_YOUR GOAL_: Lines in the data below that contain the word "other" are to be copied.
DATASET ENTRIES: Begin
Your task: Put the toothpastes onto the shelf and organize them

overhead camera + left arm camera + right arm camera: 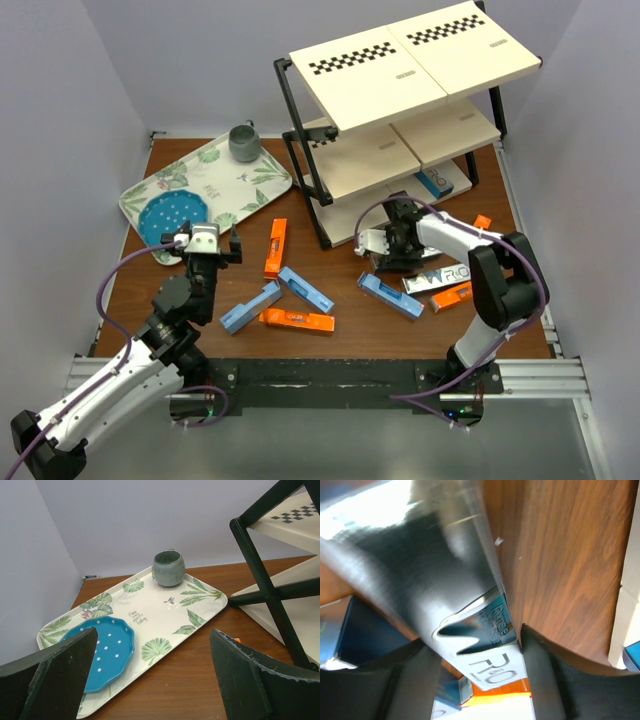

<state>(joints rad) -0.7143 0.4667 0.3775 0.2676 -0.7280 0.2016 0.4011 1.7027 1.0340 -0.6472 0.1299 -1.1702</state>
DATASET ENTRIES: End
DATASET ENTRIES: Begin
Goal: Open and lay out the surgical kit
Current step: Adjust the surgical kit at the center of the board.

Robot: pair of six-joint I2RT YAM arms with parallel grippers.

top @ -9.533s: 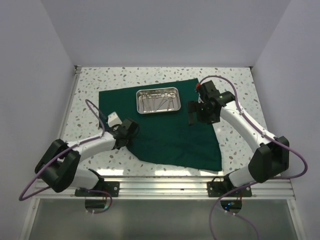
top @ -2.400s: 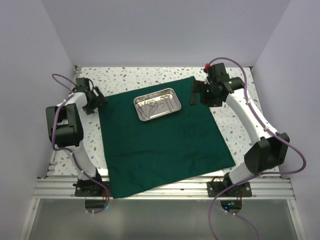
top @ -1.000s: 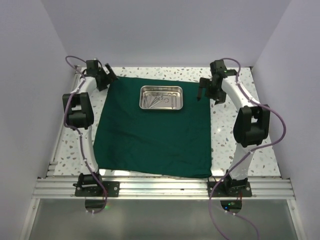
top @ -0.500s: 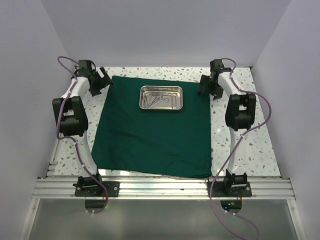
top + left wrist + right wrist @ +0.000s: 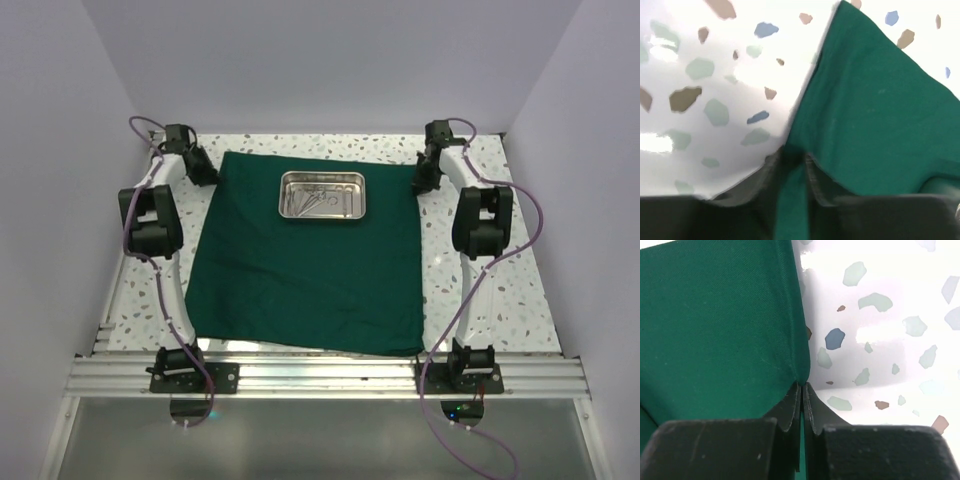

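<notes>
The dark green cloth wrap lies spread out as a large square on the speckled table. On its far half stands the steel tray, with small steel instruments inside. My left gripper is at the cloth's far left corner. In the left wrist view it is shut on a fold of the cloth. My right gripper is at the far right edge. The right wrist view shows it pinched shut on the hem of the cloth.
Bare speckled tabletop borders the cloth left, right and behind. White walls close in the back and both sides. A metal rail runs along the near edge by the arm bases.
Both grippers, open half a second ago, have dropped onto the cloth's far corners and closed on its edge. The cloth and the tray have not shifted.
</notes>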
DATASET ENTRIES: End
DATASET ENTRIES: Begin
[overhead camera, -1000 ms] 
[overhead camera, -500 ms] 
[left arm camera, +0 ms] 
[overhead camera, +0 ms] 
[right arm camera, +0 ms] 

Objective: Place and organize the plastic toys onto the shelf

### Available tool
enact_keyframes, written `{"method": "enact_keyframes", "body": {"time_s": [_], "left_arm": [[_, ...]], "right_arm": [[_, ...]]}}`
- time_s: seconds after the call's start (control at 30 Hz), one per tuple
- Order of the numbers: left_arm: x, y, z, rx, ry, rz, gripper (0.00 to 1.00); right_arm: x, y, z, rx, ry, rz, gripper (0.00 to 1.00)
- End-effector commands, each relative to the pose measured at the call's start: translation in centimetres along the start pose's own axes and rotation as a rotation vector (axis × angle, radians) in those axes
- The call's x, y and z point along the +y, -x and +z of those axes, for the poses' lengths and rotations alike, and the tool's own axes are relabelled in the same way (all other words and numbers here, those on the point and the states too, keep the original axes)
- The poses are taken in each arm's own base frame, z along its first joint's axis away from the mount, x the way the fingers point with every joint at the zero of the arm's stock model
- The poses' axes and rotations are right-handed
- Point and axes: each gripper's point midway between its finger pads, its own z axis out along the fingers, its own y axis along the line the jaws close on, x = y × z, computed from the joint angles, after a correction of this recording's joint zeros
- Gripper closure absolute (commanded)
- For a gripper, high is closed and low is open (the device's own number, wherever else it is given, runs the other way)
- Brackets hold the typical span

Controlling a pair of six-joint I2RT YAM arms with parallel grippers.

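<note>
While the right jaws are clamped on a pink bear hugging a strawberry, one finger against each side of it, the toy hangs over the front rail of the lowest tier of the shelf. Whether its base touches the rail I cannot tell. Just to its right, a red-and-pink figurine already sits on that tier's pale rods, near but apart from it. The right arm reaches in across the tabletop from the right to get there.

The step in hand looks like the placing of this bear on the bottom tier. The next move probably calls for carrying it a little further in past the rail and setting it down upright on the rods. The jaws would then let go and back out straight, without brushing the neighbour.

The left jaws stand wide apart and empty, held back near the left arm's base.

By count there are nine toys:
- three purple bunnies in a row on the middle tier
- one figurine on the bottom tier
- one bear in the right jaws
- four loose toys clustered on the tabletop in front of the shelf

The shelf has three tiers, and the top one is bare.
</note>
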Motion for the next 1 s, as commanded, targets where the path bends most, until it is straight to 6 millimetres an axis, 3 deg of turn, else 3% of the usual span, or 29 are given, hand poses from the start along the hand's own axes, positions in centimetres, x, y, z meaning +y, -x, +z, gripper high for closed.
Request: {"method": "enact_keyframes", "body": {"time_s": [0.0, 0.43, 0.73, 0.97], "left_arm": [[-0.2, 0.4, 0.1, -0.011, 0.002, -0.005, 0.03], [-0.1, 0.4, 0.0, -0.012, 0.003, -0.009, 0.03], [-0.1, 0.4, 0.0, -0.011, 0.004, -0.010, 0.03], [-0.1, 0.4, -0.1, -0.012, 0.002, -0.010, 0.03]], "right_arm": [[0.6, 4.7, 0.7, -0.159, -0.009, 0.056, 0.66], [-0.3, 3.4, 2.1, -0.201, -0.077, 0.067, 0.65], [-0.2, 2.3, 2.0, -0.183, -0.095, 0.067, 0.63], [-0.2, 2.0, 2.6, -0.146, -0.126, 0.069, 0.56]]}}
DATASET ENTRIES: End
_EXERCISE ANSWER_:
- The call's x, y and z point along the +y, -x and +z of those axes, for the poses' lengths and rotations alike, and the tool's own axes are relabelled in the same way (all other words and numbers here, those on the point and the states too, keep the original axes)
- For a gripper, high is closed and low is open (the device's own number, wherever else it is given, runs the other way)

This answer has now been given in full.